Shania Twain singles chronology
| "When" (1998) | "Honey, I'm Home" (1998) | "That Don't Impress Me Much" (1998) |

Live video
- "Honey, I'm Home" on YouTube

= Honey, I'm Home =

1998 single by Shania Twain

"Honey, I'm Home" is a song co-written and recorded by Canadian country music artist Shania Twain. It was released on August 10, 1998, as the sixth single from her third studio album Come On Over (1997). The song was written by Twain and her then-husband Robert John "Mutt" Lange, who also produced it. The song speaks of Twain coming home from a hard day and wanting her partner to do things to calm her down.

"Honey, I'm Home" was seen by some critics as having very little country influences, but nevertheless was a commercial success. The song became Twain's seventh and final number one hit on the Hot Country Singles & Tracks chart and became her eleventh number one (and fifth consecutive) on the Canadian RPM Country 100 chart. "Honey, I'm Home" was included in both her Come on Over Tour and Up! Tour, as well as her Miami, Dallas and Chicago video specials.

==Music video==
The music video for "Honey, I'm Home" was taken from Twain's Louisville, Kentucky concert on July 8, 1998, it was released on August 19, 1998, on CMT. The video was directed by Larry Jordan. This was the first of three live videos taken from Come on Over. Unlike the other two, "Come on Over" and "Rock This Country!", "Honey, I'm Home" documents the entire show, while the other two are just of the performance of the respective song. Two versions of the video were made, one dubbing the 'Original Album Version' audio over the live footage, and the other dubbing the 'International Single Mix' over the live soundtrack. The 'Original Album Version' is available on Twain's compilations Come On Over: Video Collection (1999) and The Platinum Collection (2001), while the 'International Mix' can be seen on YouTube.

== Chart performance ==
Mercury Nashville, Twain's label, did not release a commercial single for "Honey, I'm Home". Therefore, it was ineligible to enter the Billboard Hot 100 as before the December 5, 1998, issue, songs needed a commercial release to enter the chart.

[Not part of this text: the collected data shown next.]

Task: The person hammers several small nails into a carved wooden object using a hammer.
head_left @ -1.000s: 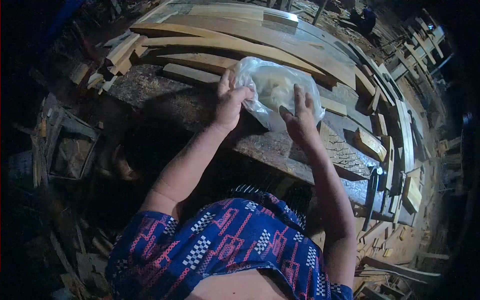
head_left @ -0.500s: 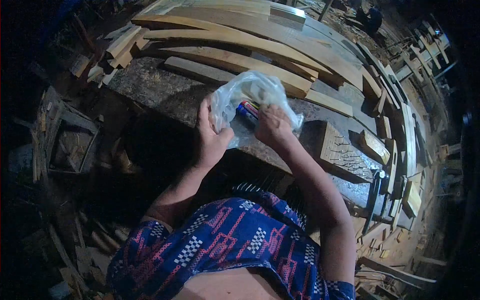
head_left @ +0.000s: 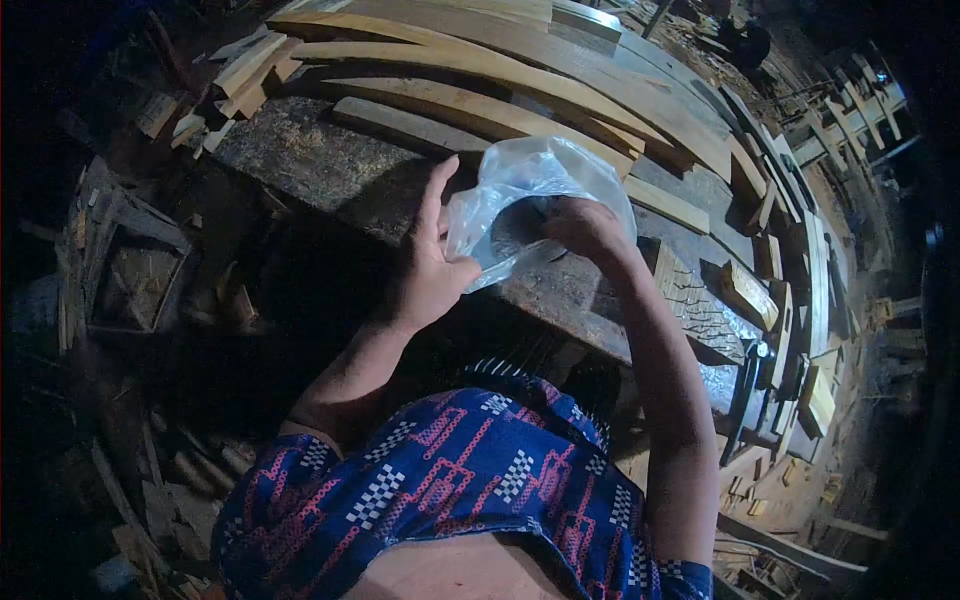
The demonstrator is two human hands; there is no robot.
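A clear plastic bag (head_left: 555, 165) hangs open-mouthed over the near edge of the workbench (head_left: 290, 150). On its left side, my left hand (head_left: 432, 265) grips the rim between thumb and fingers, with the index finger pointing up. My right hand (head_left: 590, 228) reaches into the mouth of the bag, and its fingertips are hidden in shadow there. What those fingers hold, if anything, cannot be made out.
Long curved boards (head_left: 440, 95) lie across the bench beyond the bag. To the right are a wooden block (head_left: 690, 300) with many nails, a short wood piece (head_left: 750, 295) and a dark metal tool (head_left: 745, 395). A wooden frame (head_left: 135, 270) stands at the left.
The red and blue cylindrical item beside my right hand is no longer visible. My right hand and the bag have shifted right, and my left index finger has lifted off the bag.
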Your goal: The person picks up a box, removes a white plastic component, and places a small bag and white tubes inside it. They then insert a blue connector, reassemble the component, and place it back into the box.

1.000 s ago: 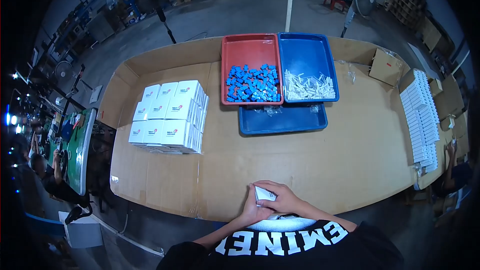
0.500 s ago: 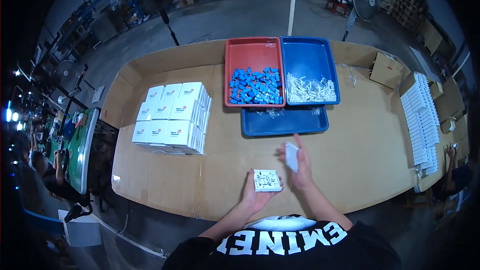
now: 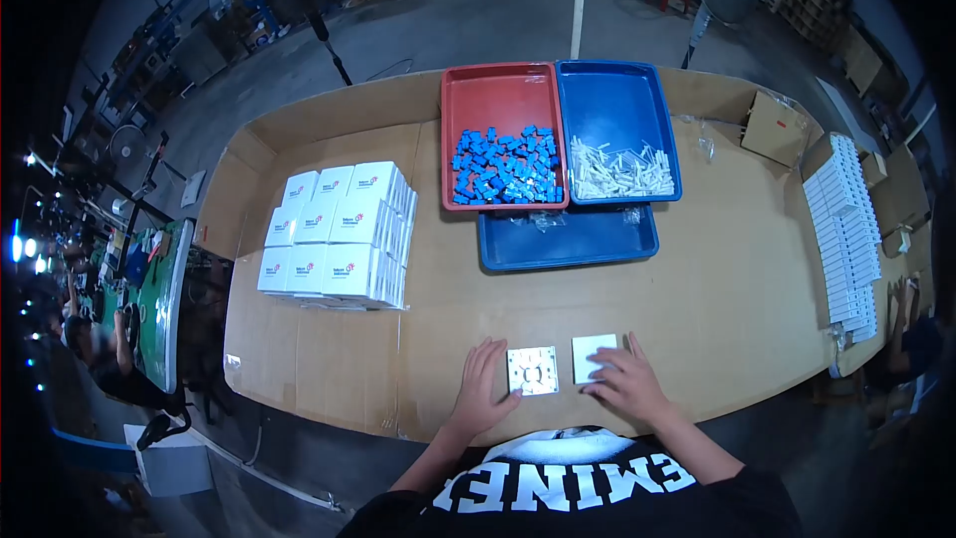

"Honey, I'm Home" initially debuted on the Billboard Hot Country Singles & Tracks as an album track. The song initially debuted on November 15, 1997, at number 66. It would spend one more week at number 68 before falling off the chart next week. As an official single, "Honey, I'm Home" re-entered the chart on August 8, 1998, at number 70. The song entered the top ten in its tenth week on September 26, 1998, at number nine. The single kept rising at a steady pace before topping the chart on October 31, 1998; the song marked Twain's seventh and final number one hit at country radio. It would spend one week at number one and 26 weeks on the chart.

==Charts==

===Weekly charts===

| Chart (1998) | Peak position |
|---|---|
| Canada Country Tracks (RPM) | 1 |
| US Hot Country Songs (Billboard) | 1 |

===Year-end charts===

| Chart (1998) | Position |
|---|---|
| Canada Country Tracks (RPM) | 1 |
| US Hot Country Singles & Tracks (Billboard) | 50 |

==Certifications==

| Region | Certification | Certified units/sales |
| New Zealand (RMNZ) | Gold | 15,000^{‡} |
| United States (RIAA) | Gold | 500,000^{‡} |
^{‡} Sales+streaming figures based on certification alone.